Capitalist politicians, like Brown and Darling, who once invoked the language of the free market and competition (always hypocritical given the dominance of the mega corporations) are now conspiring to destroy competition, in a wave of capital centralisation. Lloyds will swallow HBOS, Bank of America has swallowed Merril Lynch, and more such emergency takeovers are sure to follow. As the BBC’s Robert Preston put it, “a new world order is being created in finance”.

Meanwhile, the state will be willing to nationalise those financial institutions that play a vital, functional role to capitalism. As Nouriel Roubini, Professor of Economics and International Business at New York University, puts it: “This [marks the] transformation of the USA into a country where there is socialism for the rich, the well connected and Wall Street (i.e. where profits are privatized and losses are socialized)” (Nouriel Roubini’s Global EconoMonitor)
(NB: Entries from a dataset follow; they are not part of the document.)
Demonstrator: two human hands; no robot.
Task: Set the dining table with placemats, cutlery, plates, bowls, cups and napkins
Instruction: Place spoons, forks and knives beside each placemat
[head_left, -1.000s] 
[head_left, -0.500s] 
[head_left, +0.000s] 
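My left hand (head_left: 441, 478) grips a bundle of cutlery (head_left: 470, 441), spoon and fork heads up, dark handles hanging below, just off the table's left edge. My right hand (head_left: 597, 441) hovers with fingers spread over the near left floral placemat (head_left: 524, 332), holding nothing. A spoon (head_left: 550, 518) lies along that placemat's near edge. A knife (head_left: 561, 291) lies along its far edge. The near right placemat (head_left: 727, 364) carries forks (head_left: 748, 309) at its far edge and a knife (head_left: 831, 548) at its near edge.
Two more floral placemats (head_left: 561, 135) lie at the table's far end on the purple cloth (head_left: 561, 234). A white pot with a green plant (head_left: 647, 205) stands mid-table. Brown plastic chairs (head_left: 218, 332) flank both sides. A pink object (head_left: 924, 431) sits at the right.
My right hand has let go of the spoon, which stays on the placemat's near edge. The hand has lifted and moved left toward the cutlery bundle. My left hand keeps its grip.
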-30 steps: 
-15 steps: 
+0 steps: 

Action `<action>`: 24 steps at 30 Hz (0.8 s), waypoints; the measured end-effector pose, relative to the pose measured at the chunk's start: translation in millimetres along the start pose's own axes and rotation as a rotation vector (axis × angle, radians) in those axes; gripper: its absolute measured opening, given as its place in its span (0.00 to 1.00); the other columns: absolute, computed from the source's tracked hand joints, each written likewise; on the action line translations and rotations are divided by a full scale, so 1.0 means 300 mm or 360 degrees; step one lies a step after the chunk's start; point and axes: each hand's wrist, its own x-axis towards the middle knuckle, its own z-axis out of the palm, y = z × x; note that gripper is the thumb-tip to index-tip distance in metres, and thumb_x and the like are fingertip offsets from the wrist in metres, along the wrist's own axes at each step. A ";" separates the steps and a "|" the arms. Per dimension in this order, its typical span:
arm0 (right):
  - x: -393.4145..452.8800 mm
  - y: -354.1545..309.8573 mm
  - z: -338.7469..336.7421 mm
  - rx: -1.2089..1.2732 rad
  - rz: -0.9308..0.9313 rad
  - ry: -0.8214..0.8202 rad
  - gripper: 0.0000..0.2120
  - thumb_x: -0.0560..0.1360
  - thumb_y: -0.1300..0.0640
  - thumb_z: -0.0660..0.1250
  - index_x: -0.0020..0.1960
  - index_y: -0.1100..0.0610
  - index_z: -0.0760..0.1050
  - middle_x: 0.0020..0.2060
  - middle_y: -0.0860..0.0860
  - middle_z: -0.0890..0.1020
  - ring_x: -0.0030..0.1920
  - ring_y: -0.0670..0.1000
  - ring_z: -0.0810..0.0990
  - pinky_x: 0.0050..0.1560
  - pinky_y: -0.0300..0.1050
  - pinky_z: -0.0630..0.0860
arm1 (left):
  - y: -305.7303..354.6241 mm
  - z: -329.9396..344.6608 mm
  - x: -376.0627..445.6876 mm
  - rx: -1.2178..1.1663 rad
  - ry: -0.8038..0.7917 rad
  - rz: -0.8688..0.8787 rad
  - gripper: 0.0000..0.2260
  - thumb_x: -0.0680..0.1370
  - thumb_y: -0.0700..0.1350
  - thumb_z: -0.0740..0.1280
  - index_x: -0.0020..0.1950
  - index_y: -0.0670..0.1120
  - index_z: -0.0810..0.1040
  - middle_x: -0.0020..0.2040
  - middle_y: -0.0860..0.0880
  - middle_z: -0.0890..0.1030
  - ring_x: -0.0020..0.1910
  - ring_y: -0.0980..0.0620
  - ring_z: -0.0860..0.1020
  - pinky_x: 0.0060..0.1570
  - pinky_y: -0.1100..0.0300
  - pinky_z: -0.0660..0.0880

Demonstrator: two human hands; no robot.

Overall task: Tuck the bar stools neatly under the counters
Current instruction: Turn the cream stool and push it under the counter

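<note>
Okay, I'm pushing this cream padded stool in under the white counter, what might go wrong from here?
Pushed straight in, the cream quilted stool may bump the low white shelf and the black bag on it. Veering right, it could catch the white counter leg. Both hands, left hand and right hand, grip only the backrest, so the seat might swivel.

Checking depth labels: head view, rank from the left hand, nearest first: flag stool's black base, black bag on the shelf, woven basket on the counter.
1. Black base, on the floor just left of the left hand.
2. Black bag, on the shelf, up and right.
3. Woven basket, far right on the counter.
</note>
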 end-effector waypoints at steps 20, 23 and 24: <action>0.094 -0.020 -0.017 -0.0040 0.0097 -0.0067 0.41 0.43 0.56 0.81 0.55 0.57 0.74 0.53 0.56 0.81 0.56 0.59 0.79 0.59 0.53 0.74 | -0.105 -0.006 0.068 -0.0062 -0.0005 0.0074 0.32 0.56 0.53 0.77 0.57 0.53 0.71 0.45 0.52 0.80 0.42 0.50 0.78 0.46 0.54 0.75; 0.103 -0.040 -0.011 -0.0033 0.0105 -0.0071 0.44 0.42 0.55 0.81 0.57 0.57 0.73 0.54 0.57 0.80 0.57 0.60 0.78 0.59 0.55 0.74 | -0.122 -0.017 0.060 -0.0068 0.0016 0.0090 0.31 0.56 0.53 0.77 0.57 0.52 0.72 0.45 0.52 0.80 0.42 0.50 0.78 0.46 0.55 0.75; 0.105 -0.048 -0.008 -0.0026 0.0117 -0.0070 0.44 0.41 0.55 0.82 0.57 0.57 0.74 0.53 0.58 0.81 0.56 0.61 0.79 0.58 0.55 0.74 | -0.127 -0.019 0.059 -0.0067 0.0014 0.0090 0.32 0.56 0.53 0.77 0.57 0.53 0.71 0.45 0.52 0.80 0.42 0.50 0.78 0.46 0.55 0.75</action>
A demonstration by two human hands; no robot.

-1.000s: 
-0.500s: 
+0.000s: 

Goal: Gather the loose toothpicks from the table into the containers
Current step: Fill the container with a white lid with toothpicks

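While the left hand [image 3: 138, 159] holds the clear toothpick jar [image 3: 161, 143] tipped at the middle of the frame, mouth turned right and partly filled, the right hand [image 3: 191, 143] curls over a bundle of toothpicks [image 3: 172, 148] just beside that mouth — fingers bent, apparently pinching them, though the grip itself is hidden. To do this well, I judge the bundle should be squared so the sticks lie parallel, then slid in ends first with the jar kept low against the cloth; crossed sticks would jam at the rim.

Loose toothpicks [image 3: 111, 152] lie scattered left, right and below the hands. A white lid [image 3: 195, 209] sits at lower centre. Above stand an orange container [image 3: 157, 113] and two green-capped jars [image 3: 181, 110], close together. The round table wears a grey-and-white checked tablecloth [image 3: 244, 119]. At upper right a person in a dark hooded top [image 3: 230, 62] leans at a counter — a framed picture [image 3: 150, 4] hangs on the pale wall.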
We can say now with some certainty that these events are likely to be paradigm shifting. The parasitism and credit fuelled aspect of globalisation has built towards this monumental crisis of over-accumulation. Dramatic political, social and economic realignments are underway. The crisis phase of the capitalist cycle is now giving way to the crash phase, and soon the real economy could see events just as dramatic as those in finance.

What results from these changes is a question of struggle. Capitalists will attempt to stay alive by consuming each other in a mad bout of cannibalism. Intensified inter-state rivalry will proceed, as each nation’s ruler’s look to move the worst aspects of the crisis onto the other. Capital will be united in one thing alone: the class struggle against the working class. Home repossessions, unemployment, pay cuts, job losses, should be expected. The task of organising the resistance, and winning it to a strategy for socialist revolution, is more urgent than ever.